Model for Comfort, Learning and Panic Zones
Before an apprenticeship, we build students’ self-awareness with a variety of learning activities to help them understand their strengths, learning styles, interests and skills and how they can utilize their traits during their apprenticeships. This helps students overcome their nervousness and fear of “messing up.”
The “Comfort Zone Model” describes three zones that are common in any new learning situation: the comfort zone, the challenge zone, and the panic zone. By explaining to the students that learning most often happens in the challenge zone, where one feels uncomfortable, nervous, and challenged, we help to them prepare for the “first day” nervousness they will feel at their apprenticeships.
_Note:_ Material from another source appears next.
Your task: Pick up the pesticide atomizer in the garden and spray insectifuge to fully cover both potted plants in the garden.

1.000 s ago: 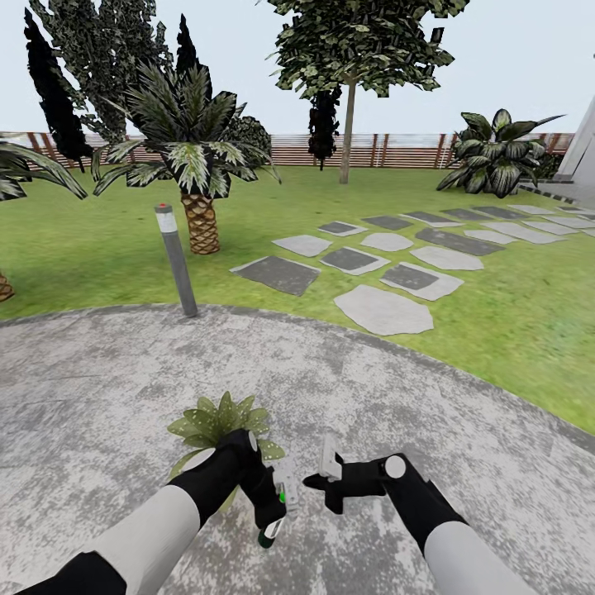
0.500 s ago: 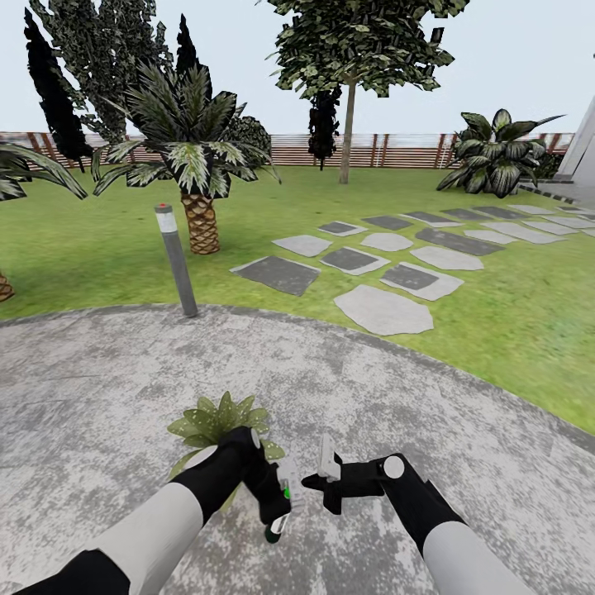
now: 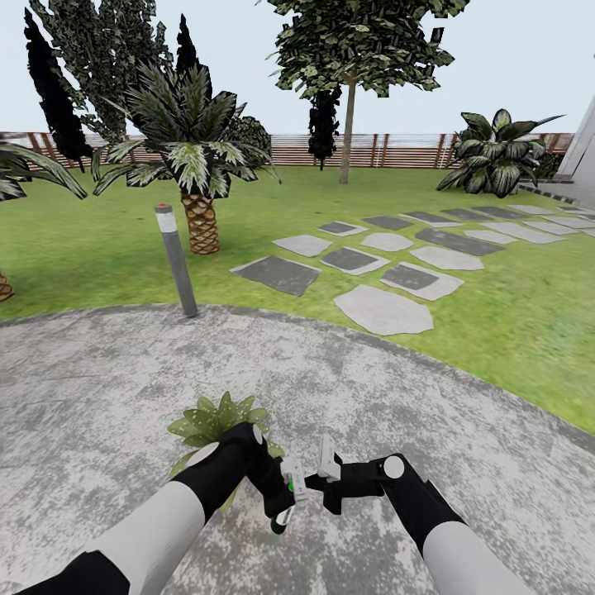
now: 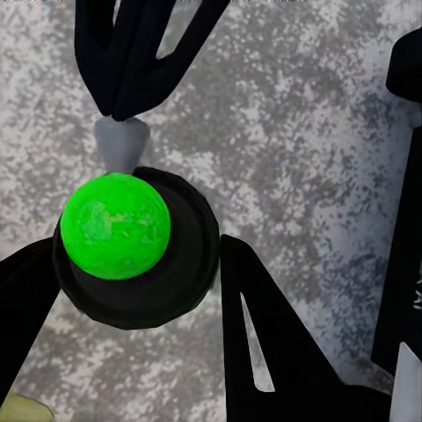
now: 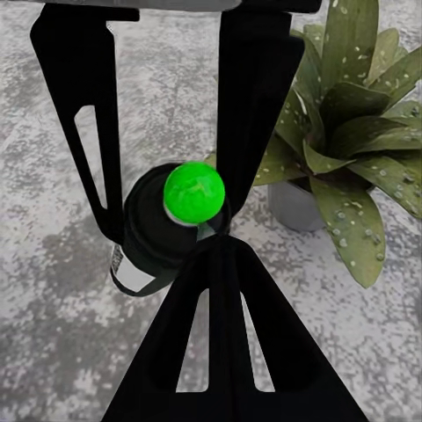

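My left gripper [image 3: 281,494] is shut on the pesticide atomizer [image 3: 287,501], a dark bottle with a bright green cap [image 4: 114,224], held low over the stone patio [image 3: 397,397]. The right gripper [image 3: 312,479] is shut, its joined fingertips [image 5: 215,251] touching the atomizer [image 5: 163,237] from the other side. Just behind my left hand stands one potted plant [image 3: 216,420], a rosette of broad green leaves [image 5: 352,132] in a small grey pot [image 5: 294,207]. Tiny whitish specks of insectifuge [image 5: 347,233] dot its leaves.
A grey bollard lamp [image 3: 176,260] stands at the patio's far edge. Beyond it lie lawn [image 3: 99,248], a palm [image 3: 197,165], stepping stones [image 3: 384,310] running off to the right, a tree [image 3: 349,99], a leafy bush [image 3: 496,157] and the slatted fence [image 3: 289,150].
My left gripper has swung the atomizer a little up and to the right, closing on the right gripper. The right arm has barely moved.
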Robot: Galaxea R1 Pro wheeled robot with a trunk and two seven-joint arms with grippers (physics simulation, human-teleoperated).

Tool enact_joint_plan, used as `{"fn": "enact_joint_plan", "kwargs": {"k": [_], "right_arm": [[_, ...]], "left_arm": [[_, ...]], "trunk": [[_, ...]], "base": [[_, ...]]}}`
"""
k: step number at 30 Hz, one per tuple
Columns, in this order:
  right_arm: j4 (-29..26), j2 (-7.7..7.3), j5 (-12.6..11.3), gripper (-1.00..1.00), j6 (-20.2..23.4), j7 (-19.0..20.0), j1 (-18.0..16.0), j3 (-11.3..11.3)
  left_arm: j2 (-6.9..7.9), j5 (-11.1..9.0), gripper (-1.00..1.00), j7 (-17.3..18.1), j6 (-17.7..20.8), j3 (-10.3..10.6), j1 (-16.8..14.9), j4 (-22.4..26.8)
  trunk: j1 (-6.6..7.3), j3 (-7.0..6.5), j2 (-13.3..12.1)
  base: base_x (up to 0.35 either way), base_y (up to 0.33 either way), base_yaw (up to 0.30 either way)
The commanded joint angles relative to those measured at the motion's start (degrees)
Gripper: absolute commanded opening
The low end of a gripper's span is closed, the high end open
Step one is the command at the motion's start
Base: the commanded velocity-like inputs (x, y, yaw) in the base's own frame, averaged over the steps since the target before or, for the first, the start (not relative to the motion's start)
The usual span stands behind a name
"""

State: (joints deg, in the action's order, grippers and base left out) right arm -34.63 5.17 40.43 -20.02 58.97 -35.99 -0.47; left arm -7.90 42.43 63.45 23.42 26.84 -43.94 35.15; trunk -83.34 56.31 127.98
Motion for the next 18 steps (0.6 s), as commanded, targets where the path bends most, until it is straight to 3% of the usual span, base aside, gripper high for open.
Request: {"fn": "enact_joint_plan", "kwargs": {"k": [1, 13, 18], "right_arm": [[-0.1, 0.02, 0.3, -1.0, -0.2, 0.1, 0.0, -0.1], [0.0, 0.11, 0.3, -1.0, -0.2, 0.1, 0.0, -0.1], [0.0, 0.09, 0.3, -1.0, -0.2, 0.0, 0.0, -0.1]], "left_arm": [[-0.02, 0.1, -1.0, 0.3, 0.6, 0.0, 0.0, 0.1], [-0.76, 0.1, -1.0, 0.3, 0.6, 0.1, 0.0, 0.1], [-0.71, -1.8, -1.0, 0.3, 0.5, 0.1, -0.1, 0.1]], "trunk": [[0.01, 0.05, 0.0], [0.01, 0.05, 0.0], [0.01, 0.05, 0.0]], "base": [[0.0, 0.0, 0.0], [0.0, 0.0, 0.0], [0.0, 0.0, 0.0]]}}
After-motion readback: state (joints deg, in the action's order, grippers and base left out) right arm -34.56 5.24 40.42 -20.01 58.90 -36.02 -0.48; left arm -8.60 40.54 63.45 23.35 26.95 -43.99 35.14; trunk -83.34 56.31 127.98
As students recognize this uncomfortable feeling is a normal part of the learning process, it reminds them to activate the skills they practiced in the classroom to make the most of their workplace experience. Ary, from Jackson/Mann School, describes her experience at Brookline Booksmith as follows:
“Before my apprenticeship began I felt very nervous. I was feeling nerves because I never had work experience before, and I felt it was going to be very challenging and new for me. Now, I feel that my time at Brookline Booksmith is very helpful and fun, the people are very nice, and I learned so much there.”
Encouraged by their mentors during the six weeks of apprenticeship, it becomes easier to move out of their comfort zone to the challenge zone. As a young person gains confidence at the workplace, it is easier to embrace future challenge zones, including being successful in a paying summer job and beyond.